Published last week by travel management platform CWT, the survey asked 594 business travelers about their mobile booking behavior -- whether or not they book travel via smartphone apps -- and discovered that frequent travelers are more likely than infrequent travelers to purchase flights on their phones. Specifically, travelers who make more than five trips a year, as most meeting professionals do, are 13 percent more likely to book flights on their smartphone. Likewise, travelers who are revisiting a destination they've been to are 11 percent more likely to book via mobile app.

Other interesting findings:

• Business class travelers are more likely than economy travelers to book via smartphone: Bookings made on a smartphone are 15.8 percent more likely to be business class than bookings made on a computer, 15 percent more likely to be premium economy and 8.4 percent more likely to be first class.

•  Travelers are more inclined to to book via smartphone if their trip is soon: Some 62 percent of mobile bookings are made between one day and one week prior to departure, but only 28 percent of computer bookings are done during that time. 

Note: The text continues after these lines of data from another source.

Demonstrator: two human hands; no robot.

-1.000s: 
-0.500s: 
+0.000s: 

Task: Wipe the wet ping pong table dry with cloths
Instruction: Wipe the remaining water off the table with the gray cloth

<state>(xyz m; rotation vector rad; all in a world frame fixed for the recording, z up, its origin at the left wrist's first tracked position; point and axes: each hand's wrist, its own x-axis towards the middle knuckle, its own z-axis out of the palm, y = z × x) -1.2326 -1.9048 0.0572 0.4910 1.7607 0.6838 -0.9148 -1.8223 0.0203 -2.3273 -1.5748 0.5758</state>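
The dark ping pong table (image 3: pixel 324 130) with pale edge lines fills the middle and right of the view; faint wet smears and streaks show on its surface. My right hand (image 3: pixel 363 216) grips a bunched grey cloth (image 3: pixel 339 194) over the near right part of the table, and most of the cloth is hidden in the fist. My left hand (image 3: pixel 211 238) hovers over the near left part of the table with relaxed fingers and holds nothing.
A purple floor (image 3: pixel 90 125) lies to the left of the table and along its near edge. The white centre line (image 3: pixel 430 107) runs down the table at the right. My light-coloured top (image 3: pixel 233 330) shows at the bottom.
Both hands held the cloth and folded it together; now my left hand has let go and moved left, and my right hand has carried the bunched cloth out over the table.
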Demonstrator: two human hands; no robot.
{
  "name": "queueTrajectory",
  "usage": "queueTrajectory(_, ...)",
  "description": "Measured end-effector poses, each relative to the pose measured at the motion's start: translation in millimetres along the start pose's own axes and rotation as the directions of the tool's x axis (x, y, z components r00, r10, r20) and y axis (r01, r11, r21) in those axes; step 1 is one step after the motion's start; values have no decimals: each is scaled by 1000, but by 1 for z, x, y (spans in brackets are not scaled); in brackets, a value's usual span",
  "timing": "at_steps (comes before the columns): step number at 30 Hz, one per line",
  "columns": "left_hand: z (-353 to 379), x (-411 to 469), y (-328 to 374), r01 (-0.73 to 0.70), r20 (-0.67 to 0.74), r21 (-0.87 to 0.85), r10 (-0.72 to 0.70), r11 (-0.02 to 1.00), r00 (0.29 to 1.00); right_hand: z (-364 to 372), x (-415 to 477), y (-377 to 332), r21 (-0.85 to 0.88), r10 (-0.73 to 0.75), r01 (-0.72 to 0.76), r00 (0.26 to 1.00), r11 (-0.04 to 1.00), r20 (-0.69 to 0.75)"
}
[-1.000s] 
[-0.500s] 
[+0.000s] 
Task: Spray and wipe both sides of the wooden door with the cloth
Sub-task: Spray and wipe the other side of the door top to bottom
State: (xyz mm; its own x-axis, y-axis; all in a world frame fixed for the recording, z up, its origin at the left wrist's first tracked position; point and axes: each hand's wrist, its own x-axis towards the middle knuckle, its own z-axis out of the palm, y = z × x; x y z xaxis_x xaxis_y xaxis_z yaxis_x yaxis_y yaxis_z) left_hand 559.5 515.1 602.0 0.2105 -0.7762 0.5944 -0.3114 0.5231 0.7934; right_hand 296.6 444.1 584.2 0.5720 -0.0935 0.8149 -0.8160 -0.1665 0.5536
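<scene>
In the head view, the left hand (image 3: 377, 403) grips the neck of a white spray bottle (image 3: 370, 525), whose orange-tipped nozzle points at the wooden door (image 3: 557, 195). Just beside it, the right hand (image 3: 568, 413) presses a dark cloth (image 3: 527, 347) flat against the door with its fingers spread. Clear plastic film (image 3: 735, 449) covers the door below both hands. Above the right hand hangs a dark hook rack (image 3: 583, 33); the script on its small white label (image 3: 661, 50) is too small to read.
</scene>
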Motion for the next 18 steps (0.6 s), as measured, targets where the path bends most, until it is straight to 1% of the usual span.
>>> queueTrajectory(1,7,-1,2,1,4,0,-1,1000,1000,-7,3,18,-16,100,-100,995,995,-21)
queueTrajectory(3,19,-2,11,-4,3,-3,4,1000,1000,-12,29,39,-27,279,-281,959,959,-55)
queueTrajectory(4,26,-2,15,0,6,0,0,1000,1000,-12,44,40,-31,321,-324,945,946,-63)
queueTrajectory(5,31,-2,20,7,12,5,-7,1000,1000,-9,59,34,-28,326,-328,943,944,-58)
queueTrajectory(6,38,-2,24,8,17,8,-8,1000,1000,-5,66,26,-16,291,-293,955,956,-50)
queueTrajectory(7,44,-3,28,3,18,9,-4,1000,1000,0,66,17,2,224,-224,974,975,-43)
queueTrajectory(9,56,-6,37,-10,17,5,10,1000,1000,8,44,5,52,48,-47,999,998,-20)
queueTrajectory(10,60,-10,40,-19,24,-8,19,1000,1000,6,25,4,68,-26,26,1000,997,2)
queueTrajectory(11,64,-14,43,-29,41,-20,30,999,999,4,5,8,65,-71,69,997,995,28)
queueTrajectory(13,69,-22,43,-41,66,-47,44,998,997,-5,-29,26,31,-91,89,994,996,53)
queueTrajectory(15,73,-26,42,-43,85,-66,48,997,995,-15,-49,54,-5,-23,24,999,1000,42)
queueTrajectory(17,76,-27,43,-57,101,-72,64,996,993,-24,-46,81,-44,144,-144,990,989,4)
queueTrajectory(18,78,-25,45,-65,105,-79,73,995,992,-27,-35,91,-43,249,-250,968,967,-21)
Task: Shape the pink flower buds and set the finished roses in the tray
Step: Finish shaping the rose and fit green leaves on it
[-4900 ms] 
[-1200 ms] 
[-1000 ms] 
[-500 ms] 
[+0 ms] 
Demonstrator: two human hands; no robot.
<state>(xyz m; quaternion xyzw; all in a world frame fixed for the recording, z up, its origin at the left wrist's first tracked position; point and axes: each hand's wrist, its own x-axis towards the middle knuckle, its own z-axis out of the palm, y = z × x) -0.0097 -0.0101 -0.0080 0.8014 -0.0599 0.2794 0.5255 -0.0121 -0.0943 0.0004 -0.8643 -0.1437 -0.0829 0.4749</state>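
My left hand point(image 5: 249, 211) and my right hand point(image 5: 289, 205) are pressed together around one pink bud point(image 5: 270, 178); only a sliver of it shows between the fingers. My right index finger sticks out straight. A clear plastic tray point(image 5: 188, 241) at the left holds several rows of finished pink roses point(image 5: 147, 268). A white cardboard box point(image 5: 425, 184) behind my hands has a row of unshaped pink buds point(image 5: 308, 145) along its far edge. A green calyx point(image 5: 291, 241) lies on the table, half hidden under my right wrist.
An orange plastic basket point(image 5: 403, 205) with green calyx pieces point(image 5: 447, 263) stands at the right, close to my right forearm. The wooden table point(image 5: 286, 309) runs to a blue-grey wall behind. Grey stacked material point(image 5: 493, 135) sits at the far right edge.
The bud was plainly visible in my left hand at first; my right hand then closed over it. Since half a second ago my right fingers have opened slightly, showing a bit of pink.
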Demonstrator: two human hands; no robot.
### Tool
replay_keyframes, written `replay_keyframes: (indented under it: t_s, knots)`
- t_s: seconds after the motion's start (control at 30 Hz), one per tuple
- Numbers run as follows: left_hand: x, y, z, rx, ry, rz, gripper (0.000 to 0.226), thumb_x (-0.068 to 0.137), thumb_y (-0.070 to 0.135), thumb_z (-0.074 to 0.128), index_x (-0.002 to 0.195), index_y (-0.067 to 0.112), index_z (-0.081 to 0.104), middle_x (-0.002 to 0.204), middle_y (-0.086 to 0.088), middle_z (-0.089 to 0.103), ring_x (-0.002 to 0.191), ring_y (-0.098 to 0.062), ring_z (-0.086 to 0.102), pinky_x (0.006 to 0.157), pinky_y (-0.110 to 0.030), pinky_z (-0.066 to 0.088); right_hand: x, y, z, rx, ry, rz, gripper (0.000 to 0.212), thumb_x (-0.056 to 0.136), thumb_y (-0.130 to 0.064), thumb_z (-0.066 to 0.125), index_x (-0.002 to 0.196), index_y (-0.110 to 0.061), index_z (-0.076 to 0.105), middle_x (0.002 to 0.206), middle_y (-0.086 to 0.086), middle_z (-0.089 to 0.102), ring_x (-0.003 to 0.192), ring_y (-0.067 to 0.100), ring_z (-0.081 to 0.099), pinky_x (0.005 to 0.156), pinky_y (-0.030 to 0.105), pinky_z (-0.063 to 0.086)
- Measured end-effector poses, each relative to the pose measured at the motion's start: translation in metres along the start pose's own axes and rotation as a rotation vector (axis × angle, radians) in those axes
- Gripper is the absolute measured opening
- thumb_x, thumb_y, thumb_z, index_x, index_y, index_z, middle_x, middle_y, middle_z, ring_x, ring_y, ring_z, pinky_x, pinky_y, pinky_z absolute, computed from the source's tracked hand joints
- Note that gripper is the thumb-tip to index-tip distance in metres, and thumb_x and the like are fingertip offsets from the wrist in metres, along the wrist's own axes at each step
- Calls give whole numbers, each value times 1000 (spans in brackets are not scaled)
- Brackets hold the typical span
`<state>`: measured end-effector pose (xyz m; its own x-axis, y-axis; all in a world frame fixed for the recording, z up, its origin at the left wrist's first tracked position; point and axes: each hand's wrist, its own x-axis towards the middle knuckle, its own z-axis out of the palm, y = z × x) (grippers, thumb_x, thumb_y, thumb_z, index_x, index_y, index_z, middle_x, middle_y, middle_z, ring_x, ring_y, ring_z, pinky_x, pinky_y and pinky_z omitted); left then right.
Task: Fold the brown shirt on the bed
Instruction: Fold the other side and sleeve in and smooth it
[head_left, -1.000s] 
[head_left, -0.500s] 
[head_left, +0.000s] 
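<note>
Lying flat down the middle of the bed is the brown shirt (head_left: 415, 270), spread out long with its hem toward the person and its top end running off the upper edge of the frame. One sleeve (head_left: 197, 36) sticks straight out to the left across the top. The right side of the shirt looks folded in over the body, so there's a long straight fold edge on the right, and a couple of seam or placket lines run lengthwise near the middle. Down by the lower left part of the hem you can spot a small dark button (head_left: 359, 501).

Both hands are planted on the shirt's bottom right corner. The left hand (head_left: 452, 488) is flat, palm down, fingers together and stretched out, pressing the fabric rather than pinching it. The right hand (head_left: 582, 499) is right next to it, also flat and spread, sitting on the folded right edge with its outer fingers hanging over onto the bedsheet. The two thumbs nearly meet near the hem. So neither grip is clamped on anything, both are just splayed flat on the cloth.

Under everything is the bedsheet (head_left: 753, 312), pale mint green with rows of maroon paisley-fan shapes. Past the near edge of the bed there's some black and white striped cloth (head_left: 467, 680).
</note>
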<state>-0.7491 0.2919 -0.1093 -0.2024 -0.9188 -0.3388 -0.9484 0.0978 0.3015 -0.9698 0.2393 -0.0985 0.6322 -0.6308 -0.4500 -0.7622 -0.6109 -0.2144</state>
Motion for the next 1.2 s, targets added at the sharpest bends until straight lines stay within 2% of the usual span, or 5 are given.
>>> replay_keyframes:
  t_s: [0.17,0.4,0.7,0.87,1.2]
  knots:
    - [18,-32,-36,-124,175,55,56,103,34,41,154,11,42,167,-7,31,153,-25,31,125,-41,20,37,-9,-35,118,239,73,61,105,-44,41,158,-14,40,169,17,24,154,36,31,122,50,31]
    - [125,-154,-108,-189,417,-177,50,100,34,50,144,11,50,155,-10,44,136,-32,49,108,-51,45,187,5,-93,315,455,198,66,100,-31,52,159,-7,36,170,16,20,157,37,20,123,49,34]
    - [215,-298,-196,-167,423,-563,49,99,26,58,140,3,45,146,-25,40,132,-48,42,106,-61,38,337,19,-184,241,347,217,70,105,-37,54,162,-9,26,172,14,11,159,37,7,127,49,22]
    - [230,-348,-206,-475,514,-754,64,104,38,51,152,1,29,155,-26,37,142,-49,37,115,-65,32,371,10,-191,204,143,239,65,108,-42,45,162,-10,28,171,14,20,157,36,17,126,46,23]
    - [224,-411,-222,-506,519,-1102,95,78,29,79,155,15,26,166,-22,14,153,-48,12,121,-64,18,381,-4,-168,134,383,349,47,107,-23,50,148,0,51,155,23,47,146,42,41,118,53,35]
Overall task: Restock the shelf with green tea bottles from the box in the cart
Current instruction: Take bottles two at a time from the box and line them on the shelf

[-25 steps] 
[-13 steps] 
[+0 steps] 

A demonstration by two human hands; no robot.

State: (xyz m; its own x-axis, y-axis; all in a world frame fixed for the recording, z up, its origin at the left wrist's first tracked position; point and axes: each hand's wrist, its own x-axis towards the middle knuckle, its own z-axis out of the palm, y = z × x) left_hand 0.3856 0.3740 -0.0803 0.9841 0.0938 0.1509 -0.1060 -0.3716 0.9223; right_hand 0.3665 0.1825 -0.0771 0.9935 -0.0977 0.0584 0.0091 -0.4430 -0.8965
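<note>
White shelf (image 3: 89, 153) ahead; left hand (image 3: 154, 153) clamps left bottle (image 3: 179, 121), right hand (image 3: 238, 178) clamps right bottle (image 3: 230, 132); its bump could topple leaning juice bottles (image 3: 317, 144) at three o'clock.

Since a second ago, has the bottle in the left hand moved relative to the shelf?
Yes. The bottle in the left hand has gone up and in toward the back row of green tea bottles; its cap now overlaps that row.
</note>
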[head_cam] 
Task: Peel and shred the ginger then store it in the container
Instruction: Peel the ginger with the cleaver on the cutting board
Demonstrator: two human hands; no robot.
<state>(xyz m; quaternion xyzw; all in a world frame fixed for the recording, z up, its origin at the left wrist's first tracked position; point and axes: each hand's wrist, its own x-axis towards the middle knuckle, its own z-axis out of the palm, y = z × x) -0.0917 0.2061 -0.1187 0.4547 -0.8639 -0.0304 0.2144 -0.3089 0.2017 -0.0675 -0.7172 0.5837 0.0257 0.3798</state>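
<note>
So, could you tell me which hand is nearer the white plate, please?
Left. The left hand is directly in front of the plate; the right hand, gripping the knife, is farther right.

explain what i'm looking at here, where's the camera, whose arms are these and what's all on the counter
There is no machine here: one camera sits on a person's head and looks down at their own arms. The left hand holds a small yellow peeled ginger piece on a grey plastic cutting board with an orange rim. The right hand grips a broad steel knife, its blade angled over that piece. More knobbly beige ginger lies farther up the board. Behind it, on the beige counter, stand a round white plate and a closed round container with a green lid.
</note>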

• Bookings made at home are more likely to be mobile: Although 73.5 percent of travelers book their flights at the office, regardless of channel, travelers who book their flights at home are 12 percent more likely to book on mobile than those who book their flights at the office.

"The findings are clear: The more you travel, the more you use your smartphone, and that includes booking your flights directly through an app," said Amit Wurgaft, CWT's chief experience officer in charge of digital. "Booking on your mobile device requires a level of confidence, born from experience. This is also why travelers are more likely to book on mobile when they have visited the destination in the past."